The data should be written out in full, exactly as it stands, and the pictures dropped.

_Collected data_
Segment Open

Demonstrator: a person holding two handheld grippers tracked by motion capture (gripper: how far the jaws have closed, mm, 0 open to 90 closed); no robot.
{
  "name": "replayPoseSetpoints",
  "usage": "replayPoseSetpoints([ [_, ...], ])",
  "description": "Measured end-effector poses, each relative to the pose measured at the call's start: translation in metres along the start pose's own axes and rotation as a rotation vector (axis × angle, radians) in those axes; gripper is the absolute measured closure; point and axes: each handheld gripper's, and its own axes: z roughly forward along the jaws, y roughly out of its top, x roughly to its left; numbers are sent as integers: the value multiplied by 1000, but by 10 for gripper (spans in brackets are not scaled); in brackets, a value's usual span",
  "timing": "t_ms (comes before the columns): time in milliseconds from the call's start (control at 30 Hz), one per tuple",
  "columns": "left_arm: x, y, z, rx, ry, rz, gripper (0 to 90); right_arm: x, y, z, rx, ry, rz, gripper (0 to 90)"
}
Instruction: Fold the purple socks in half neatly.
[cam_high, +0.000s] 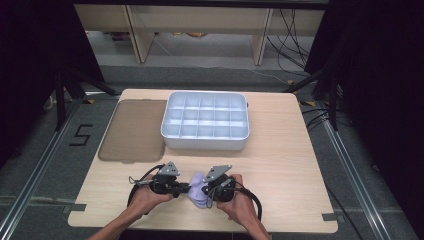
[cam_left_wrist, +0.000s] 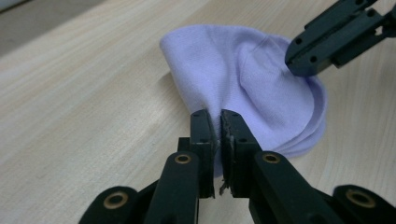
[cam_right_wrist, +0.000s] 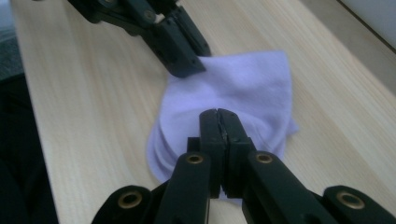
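Observation:
A small lilac cloth (cam_high: 199, 181) lies folded on the wooden table near its front edge, between my two grippers. In the left gripper view my left gripper (cam_left_wrist: 219, 114) is shut on a raised fold of the cloth (cam_left_wrist: 243, 79), and the right gripper (cam_left_wrist: 299, 60) pinches the cloth's far side. In the right gripper view my right gripper (cam_right_wrist: 218, 112) has its jaws pressed together over the cloth (cam_right_wrist: 247, 84), with the left gripper (cam_right_wrist: 187, 67) biting the opposite edge. From above, the left gripper (cam_high: 189, 189) and right gripper (cam_high: 204, 191) face each other.
A white tray (cam_high: 205, 142) divided into several compartments stands at the table's middle back. A flat brown lid (cam_high: 132, 130) lies to its left. Bare wood (cam_high: 290, 165) stretches to the right of the hands.

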Motion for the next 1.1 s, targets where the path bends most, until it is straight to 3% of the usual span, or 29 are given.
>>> replayPoseSetpoints([
  [67, 0, 1, -3, 4, 11, 23, 837, 1, 2, 1, -27, 21, -12, 896],
  [167, 0, 2, -5, -3, 21, 31, 837, 4, 3, 4, -25, 28, 0, 897],
  [233, -2, 3, -6, -3, 30, 33, 837, 7, 4, 9, -26, 46, -21, 896],
  [267, -3, 3, -7, -1, 33, 54, 837, 8, 4, 11, -23, 64, -22, 897],
  [367, -7, 3, -6, -8, 43, 59, 837, 9, 2, 25, 32, 49, -31, 898],
  [400, -7, 4, -7, 10, 47, 91, 837, 8, 0, 28, 35, 47, -43, 900],
  [567, -8, 5, -8, 11, 41, 96, 837, 7, 3, 21, 12, 42, -33, 897],
  [633, -8, 4, -7, 2, 44, 88, 837, 8, 7, 18, -11, 40, -8, 898],
  [700, -9, 5, -7, -3, 43, 84, 837, 8, 8, 19, -20, 52, -28, 898],
  [767, -10, 5, -7, -5, 43, 76, 836, 12, 8, 31, 31, 50, -50, 898],
  [800, -10, 6, -9, 10, 50, 114, 836, 13, 7, 36, 30, 51, -61, 900],
  [900, -11, 6, -9, 7, 55, 112, 836, 11, 9, 34, 33, 54, -54, 900],
  [933, -11, 6, -10, 22, 67, 135, 836, 8, 10, 32, 26, 46, -47, 900],
  [1000, -12, 6, -9, 18, 59, 125, 836, 6, 10, 31, 12, 42, -36, 900],
  [1067, -13, 7, -10, 29, 65, 149, 836, -7, 11, 25, -12, 2, -18, 900],
  [1100, -13, 7, -10, 29, 65, 149, 837, -7, 11, 25, -12, 2, -18, 900],
])
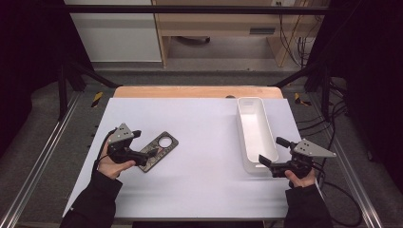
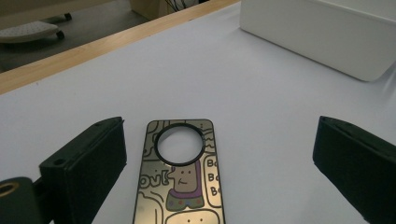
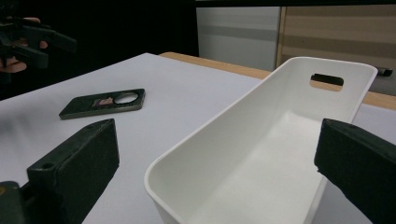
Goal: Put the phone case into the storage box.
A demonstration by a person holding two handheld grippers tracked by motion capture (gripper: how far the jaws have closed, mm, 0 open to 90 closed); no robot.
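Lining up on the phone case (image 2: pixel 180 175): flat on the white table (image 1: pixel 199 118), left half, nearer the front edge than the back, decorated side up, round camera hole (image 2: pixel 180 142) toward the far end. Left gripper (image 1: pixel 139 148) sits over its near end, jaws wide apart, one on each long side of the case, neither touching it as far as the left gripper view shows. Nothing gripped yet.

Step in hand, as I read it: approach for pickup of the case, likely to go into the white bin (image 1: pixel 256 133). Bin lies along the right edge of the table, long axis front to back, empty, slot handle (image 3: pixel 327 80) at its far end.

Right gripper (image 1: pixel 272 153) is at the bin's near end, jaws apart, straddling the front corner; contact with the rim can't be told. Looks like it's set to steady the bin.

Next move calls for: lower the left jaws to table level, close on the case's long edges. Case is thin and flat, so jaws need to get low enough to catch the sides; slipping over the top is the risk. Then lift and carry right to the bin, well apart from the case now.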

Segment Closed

_WRITTEN ANSWER_
Demonstrator: a person holding two handheld grippers tracked by motion capture (gripper: how far the jaws have closed, mm, 0 open to 90 closed); no robot.
{
  "name": "replayPoseSetpoints",
  "usage": "replayPoseSetpoints([ [_, ...], ])",
  "description": "Measured end-effector poses, each relative to the pose measured at the call's start: translation in metres along the start pose's own axes and rotation as a rotation vector (axis × angle, radians) in those axes; gripper is the absolute measured closure; point and axes: each handheld gripper's, and its own axes: z roughly forward along the jaws, y roughly out of its top, x roughly to its left; numbers are sent as integers: the value multiplied by 1000, but by 10 for gripper (spans in brackets are not scaled); in brackets, a value's usual span",
  "timing": "t_ms (comes before the columns): time in milliseconds from the call's start (control at 30 Hz), one per tuple",
  "columns": "left_arm: x, y, z, rx, ry, rz, gripper (0 to 90); right_arm: x, y, z, rx, ry, rz, gripper (0 to 90)"
}
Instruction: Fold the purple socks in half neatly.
[cam_high, +0.000s] 
[cam_left_wrist, +0.000s] 
[cam_right_wrist, +0.000s] 
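Observation:
A small lilac cloth (cam_high: 199, 181) lies folded on the wooden table near its front edge, between my two grippers. In the left gripper view my left gripper (cam_left_wrist: 219, 114) is shut on a raised fold of the cloth (cam_left_wrist: 243, 79), and the right gripper (cam_left_wrist: 299, 60) pinches the cloth's far side. In the right gripper view my right gripper (cam_right_wrist: 218, 112) has its jaws pressed together over the cloth (cam_right_wrist: 247, 84), with the left gripper (cam_right_wrist: 187, 67) biting the opposite edge. From above, the left gripper (cam_high: 189, 189) and right gripper (cam_high: 204, 191) face each other.
A white tray (cam_high: 205, 142) divided into several compartments stands at the table's middle back. A flat brown lid (cam_high: 132, 130) lies to its left. Bare wood (cam_high: 290, 165) stretches to the right of the hands.
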
Motion for the next 1.1 s, targets where the path bends most, until it is straight to 3% of the usual span, or 29 are given.
>>> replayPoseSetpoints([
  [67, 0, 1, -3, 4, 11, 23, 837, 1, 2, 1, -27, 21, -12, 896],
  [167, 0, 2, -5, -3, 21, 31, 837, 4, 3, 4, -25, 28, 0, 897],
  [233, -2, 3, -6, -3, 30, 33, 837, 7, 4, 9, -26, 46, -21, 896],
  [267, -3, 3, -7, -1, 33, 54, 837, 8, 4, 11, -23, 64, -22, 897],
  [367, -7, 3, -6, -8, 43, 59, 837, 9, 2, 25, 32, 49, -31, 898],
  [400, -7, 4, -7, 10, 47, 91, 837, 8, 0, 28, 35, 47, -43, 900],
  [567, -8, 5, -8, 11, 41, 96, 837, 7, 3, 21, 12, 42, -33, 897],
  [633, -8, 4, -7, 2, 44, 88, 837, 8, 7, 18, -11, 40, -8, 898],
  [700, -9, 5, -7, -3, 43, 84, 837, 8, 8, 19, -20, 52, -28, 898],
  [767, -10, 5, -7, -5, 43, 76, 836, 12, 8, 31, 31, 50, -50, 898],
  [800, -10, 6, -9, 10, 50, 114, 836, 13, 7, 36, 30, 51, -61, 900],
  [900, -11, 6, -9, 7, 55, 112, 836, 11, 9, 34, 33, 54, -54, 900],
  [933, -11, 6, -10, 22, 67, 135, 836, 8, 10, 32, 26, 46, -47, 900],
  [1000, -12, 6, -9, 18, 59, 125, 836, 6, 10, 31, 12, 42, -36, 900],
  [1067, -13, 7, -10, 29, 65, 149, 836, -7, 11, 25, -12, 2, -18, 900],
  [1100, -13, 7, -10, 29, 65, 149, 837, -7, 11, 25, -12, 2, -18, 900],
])
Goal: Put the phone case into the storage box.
A demonstration by a person holding two handheld grippers tracked by motion capture (gripper: how far the jaws have closed, mm, 0 open to 90 closed); no robot.
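Lining up on the phone case (image 2: pixel 180 175): flat on the white table (image 1: pixel 199 118), left half, nearer the front edge than the back, decorated side up, round camera hole (image 2: pixel 180 142) toward the far end. Left gripper (image 1: pixel 139 148) sits over its near end, jaws wide apart, one on each long side of the case, neither touching it as far as the left gripper view shows. Nothing gripped yet.

Step in hand, as I read it: approach for pickup of the case, likely to go into the white bin (image 1: pixel 256 133). Bin lies along the right edge of the table, long axis front to back, empty, slot handle (image 3: pixel 327 80) at its far end.

Right gripper (image 1: pixel 272 153) is at the bin's near end, jaws apart, straddling the front corner; contact with the rim can't be told. Looks like it's set to steady the bin.

Next move calls for: lower the left jaws to table level, close on the case's long edges. Case is thin and flat, so jaws need to get low enough to catch the sides; slipping over the top is the risk. Then lift and carry right to the bin, well apart from the case now.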

No further work is required for this exercise.